For dinner I wavered between the “composition of winter squash,” a NY strip and scallops. I got the scallops but wasn’t entirely happy with them – they were gritty (and I hear scallops are difficult to wash properly), and merely warm rather than hot. In full: pan-seared dayboat sea scallops with MN pork belly, du put lentils, kabocha squash puree, brussel sprout petals and sauce diable. The lentils were very good, and the brussel sprout petals were crunchy and salty. There wasn’t enough “sauce diable.” Josh had the moules frites, which I was even brave enough to try. I didn’t totally hate the taste, but it’s the texture that really makes that dish a big fat “no” for me. His meal also came with pommes frites and the ever-tasty bĂ©arnaise sauce, of which I helped myself to plenty.

For dessert I had a salted caramel ice cream “lollipop” dipped in chocolate. Kind of complicated to eat but it tasted good. Also had a glass of icewein and Josh had a glass of absinthe. It tasted like black licorice and we both agreed we probably never need to order that again.
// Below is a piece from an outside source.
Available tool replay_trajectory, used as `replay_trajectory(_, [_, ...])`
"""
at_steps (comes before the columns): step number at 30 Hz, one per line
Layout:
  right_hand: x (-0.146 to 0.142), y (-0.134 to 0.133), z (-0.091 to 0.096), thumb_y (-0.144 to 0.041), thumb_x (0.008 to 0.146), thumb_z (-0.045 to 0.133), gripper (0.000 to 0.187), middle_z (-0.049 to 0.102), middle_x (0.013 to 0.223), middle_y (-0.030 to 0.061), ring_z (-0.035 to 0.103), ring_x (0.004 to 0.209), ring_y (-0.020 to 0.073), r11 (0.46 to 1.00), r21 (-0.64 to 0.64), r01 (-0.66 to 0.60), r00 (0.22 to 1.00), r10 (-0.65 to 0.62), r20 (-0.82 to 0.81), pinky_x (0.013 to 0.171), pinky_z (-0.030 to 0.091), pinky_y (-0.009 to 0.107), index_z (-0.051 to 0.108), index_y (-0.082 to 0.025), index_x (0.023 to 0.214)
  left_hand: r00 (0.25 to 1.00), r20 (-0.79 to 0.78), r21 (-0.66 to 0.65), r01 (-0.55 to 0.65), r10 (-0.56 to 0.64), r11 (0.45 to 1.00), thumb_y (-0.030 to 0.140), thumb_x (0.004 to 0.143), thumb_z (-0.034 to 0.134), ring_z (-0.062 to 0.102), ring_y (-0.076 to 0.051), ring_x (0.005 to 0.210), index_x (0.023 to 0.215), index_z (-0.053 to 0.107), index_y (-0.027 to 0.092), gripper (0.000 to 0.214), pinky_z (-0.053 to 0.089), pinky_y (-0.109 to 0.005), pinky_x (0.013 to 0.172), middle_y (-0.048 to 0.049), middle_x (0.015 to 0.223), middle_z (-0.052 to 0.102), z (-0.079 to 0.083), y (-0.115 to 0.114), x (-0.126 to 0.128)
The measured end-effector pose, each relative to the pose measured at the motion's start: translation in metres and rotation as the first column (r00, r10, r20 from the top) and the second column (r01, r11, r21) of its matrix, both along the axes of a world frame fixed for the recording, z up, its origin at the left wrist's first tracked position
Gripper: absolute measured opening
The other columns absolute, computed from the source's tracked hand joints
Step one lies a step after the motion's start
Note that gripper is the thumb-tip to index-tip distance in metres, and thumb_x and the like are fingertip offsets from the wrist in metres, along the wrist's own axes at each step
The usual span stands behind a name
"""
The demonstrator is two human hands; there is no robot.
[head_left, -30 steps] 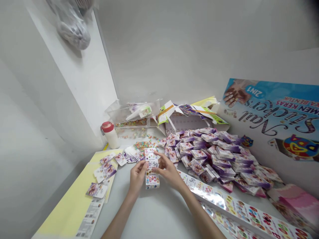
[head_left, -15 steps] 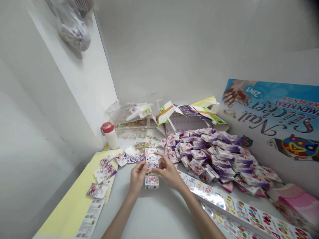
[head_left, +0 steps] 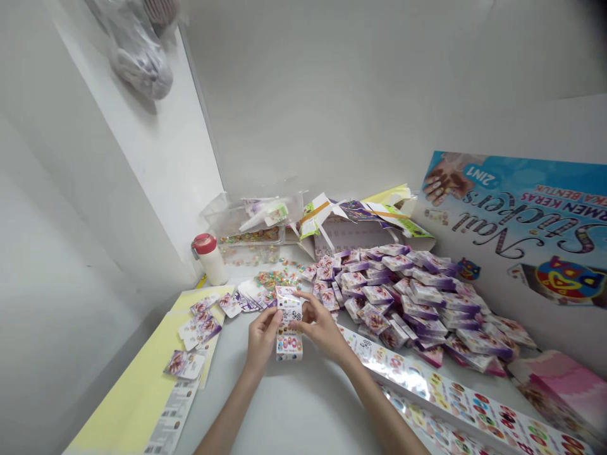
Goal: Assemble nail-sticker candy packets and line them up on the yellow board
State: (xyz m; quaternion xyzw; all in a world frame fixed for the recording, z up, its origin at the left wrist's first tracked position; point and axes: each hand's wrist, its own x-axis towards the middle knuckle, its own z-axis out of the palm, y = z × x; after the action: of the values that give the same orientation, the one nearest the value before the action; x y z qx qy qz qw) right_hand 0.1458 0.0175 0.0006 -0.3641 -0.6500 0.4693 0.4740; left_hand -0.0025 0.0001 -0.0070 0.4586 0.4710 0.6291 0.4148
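Between my two hands is a narrow strip of nail stickers (head_left: 289, 344), printed with rows of small coloured designs and held upright lengthwise above the table. My left hand (head_left: 263, 333) pinches its left edge with thumb and fingers. On the opposite edge, my right hand (head_left: 318, 323) grips with the thumb in front and the index finger near the upper end. Longer sticker strips (head_left: 422, 379) lie to the right, running under my right forearm. Beyond my hands, a fan of white and purple cards (head_left: 253, 296) rests beside a scatter of small colourful pieces (head_left: 277, 278).
A large heap of small purple-white boxes (head_left: 403, 294) fills the right side. Behind it leans a big "Nail Stickers" carton (head_left: 521, 234). A red-capped bottle (head_left: 210, 258), plastic trays (head_left: 251, 237) and an open box (head_left: 360, 234) stand at the back. Yellow sheets (head_left: 128, 379) lie left.
The upper end of the strip has bent over slightly and sits a little lower. Both hands keep their hold in nearly the same place.
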Motion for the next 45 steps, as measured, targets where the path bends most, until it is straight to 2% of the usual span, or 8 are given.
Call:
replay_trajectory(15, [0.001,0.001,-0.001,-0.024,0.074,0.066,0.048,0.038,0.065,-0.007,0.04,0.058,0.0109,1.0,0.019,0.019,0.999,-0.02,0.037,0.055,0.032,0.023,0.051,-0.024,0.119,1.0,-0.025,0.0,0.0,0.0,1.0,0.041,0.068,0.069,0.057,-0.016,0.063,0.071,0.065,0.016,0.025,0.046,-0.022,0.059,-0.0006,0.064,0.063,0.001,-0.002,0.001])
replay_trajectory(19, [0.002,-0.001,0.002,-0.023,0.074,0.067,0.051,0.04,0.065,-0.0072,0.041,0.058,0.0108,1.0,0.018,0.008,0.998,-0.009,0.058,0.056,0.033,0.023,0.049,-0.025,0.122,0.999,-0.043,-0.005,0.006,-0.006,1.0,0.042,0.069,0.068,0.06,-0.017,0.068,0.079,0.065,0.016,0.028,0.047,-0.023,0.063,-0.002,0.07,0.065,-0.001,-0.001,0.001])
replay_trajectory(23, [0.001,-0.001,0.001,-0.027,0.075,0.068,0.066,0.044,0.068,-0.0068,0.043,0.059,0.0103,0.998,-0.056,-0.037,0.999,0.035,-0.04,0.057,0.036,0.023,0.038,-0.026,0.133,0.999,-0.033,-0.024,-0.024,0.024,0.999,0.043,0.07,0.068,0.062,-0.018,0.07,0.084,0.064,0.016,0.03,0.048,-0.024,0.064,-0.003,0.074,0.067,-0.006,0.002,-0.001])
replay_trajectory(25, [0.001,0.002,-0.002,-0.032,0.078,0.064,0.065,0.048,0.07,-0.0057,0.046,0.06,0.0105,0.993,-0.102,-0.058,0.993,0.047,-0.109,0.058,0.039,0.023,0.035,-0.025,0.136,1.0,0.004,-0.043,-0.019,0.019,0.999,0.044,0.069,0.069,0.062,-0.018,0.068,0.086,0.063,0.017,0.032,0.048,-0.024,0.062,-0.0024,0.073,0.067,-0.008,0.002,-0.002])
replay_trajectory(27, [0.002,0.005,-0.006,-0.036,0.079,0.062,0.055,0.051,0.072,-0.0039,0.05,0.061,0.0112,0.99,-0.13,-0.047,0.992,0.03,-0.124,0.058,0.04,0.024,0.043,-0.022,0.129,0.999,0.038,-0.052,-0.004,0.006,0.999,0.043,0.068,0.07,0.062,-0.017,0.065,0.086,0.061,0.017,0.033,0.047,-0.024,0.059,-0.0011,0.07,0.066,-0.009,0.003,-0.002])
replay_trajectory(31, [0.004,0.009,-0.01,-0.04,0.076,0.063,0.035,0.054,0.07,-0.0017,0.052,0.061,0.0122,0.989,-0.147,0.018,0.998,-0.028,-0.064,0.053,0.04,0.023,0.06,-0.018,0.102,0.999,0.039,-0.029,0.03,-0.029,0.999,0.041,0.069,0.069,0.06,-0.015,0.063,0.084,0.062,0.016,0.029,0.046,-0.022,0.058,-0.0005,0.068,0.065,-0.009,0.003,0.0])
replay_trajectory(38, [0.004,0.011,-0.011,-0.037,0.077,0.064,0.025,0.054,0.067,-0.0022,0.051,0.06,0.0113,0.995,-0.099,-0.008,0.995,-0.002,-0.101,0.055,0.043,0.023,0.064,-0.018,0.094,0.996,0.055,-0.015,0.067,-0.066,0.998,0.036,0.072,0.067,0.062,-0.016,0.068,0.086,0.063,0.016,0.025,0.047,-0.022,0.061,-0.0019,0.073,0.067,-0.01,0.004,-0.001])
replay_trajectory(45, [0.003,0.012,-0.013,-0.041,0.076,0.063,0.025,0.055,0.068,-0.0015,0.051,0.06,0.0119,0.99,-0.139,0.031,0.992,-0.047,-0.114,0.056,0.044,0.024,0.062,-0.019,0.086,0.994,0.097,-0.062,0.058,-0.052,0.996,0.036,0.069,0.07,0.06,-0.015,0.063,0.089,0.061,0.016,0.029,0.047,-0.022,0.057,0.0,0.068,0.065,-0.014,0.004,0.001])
One and done!

Walking over to the Ordway was exciting – we’re going to the opera! I, of course, kept making Pretty Woman references such as “It’s a band!” and “Mine are broken.” Yes, I think I am hilarious.

I wasn’t sure if I would like the opera – but I did. The music is really beautiful. I wish it had been louder so as to “envelope” you, if that makes sense. My other complaint, if you will, is the subtitles were far, far above the characters heads, so you couldn’t really read them and watch the scene at the same time. Fortunately, it was La Boheme so I knew the general storyline pretty well, thanks to repeated attendance at Rent.

I think one thing about opera – or this one, anyway – is that people seem to think it’s really highbrow, when really there is some lowbrow humor in it and is, in general, very approachable. Much like Shakespeare, I guess. If you can get past not being familiar with the language, it’s pretty enjoyable.

All in all, a lovely evening. And, now that I’m back on the blogging saddle, hopefully I won’t fall off again for a while.